0
Yorum
10
Beğeni
5,0
Puan
162
Okunma

Bir ağaç kabuğudur insan bazen,
İçini saklar, dışını kalınlaştırır,
Rüzgâr ne yandan eserse essin,
Sırtında taşıdığı yaş halkalarıyla
Köklerinden uzaklara anlatır kendini.
Kırılmamak için çatlamaya razıdır.
Kabuğu sessizdir, ama içi fırtına…
Su gibi olur bazen,
Şeffaf görünür ama derindir,
Her damlasında bir anı saklıdır.
Durgun gibi bakarsın ama,
İçinde boğulmuş nice çığlık yüzer.
Yokuş aşağı akarken bile
Akar, ama teslim olmaz.
Bir kuğu gibi süzülür sonra,
Görünüşte zarif, içte dimdik.
Boynunu eğmesi kibarlık sanılır,
Oysa o, saygıdır hayata ve ölüme.
Suda süzülen bir beyazlık değil sadece,
Görünmeyen buzda yürüyen dengedir aslında.

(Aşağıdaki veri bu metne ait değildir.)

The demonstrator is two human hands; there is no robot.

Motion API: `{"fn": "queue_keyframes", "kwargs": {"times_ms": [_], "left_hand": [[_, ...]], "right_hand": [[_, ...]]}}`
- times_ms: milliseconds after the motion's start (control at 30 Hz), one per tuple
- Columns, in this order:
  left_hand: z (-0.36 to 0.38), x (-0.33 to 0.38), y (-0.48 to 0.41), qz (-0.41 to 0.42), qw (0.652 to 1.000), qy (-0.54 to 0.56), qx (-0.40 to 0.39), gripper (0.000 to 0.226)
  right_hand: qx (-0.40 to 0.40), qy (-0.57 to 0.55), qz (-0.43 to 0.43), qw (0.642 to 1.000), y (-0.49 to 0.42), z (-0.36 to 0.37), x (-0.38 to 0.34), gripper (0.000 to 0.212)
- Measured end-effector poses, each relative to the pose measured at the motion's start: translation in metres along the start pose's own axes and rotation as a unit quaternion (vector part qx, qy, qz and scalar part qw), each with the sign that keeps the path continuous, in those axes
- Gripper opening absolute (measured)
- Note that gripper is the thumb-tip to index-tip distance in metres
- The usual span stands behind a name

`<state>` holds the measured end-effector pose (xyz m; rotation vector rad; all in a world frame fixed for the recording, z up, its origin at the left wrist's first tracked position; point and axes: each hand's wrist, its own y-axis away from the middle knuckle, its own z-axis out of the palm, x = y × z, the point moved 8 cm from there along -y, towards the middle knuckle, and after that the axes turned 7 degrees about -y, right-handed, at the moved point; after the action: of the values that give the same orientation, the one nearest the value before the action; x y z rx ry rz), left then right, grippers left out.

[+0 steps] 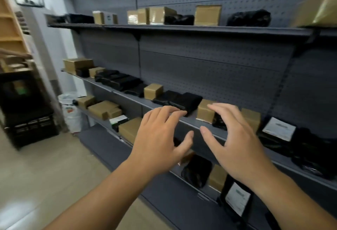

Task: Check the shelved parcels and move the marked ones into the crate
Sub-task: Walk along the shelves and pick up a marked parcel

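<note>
Both hands reach empty toward the middle shelf [191, 123] of a grey wall rack: the left hand [160, 138] and the right hand [235, 138] are spread with loose fingers and grip nothing. The right fingertips hover in front of a brown box [205, 112] at the shelf's front edge, and the left fingertips are just short of a black bag [182, 100] beside it. Whether either touches a parcel cannot be told.

Brown boxes and black bags line the top shelf [182, 29], the middle shelf and the bottom one. A bag with a white label [279, 129] lies toward the middle shelf's right end. The label is too blurred to read.

The crate [32, 129] stands on the floor at the far left, well apart from the hands, and its inside is hidden.

The job looks far from finished. The shelves are well stocked, no parcel is in hand, and checking this row appears to be the current step. What the crate holds cannot be judged.
</note>
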<state>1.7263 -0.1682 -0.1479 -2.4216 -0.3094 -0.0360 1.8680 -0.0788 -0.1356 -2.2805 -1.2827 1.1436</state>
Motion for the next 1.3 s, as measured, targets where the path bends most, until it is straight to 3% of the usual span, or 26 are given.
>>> {"fn": "queue_keyframes", "kwargs": {"times_ms": [167, 433, 933, 1300], "left_hand": [[-0.045, -0.071, 0.007, -0.035, 0.998, -0.044, 0.029, 0.053], [-0.093, -0.133, 0.0, -0.074, 0.992, -0.077, 0.068, 0.051], [-0.063, -0.21, -0.103, -0.122, 0.98, -0.129, 0.087, 0.051], [-0.039, -0.31, -0.16, -0.143, 0.976, -0.135, 0.092, 0.051]], "right_hand": [[-0.011, -0.044, -0.035, 0.998, -0.039, 0.05, -0.061, 0.051], [-0.021, -0.021, -0.123, 0.992, -0.081, 0.085, -0.123, 0.053], [-0.039, -0.043, -0.192, 0.98, -0.228, 0.14, -0.088, 0.054], [-0.045, -0.023, -0.226, 0.973, -0.326, 0.218, -0.097, 0.051]]}}
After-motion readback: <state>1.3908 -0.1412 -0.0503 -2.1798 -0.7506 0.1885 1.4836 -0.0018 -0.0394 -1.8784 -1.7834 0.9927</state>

Hayat dediğin, bazen bir fırtına,
İnsanı kökünden söker,
Bazen çamur yapar, bazen savurur.
Bir sel olur, önüne ne katarsa sürükler.
Ama bazıları taştır,
Düşer ama dağılırken bile iz bırakır.
İnsan, bazen bir tilkidir;
Hayatın tuzaklarına zekâsıyla güler.
Bazen aslandır; yırtılmış kalbiyle bile cesur.
Bazen bir kaplumbağadır ruhu,
Yavaş gider ama sırtında bir dünya taşır.
Bazen kelebek olur,
Bir gün yaşar ama o günle mevsim değiştirir.
Zaman?
O bir çöldür:
Yavaşça yakar, ağır ağır susatır.
Ve sen, içindeki vahayı bulamadıkça,
Dıştaki kum, içindeki umudu örter.
Ama insan,
Güneşin doğduğuna her sabah yeniden inanandır.
Yaralı da olsa yürüyendir.
Yıpransa da susmayan,
Susmak zorunda kalsa da unutmayan.
Bir kuş gibi konar her düşe,
Bir kartal gibi gözetler tehlikeyi.
Bir karınca gibi çalışır sessizce,
Ve bazen bir kurt gibi
Sürüsüz kalınca içgüdüsüne döner.
İşte hayat,
Ne tamamen siyah ne bembeyaz.
Ne hep acımasız, ne hep lütufkâr.
Ama şunu öğretir her darbeyle:
İnsan kendine bürünmeyi öğrenmeden,
Hiçbir şeye tam anlamıyla ait değildir.
Ve unutma:
Fırtına dindiğinde çıkan güneş,
Her zaman daha yakıcıdır.
Ama o ışık,
Ayakta kalanları ödüllendirir.
5.0
100% (2)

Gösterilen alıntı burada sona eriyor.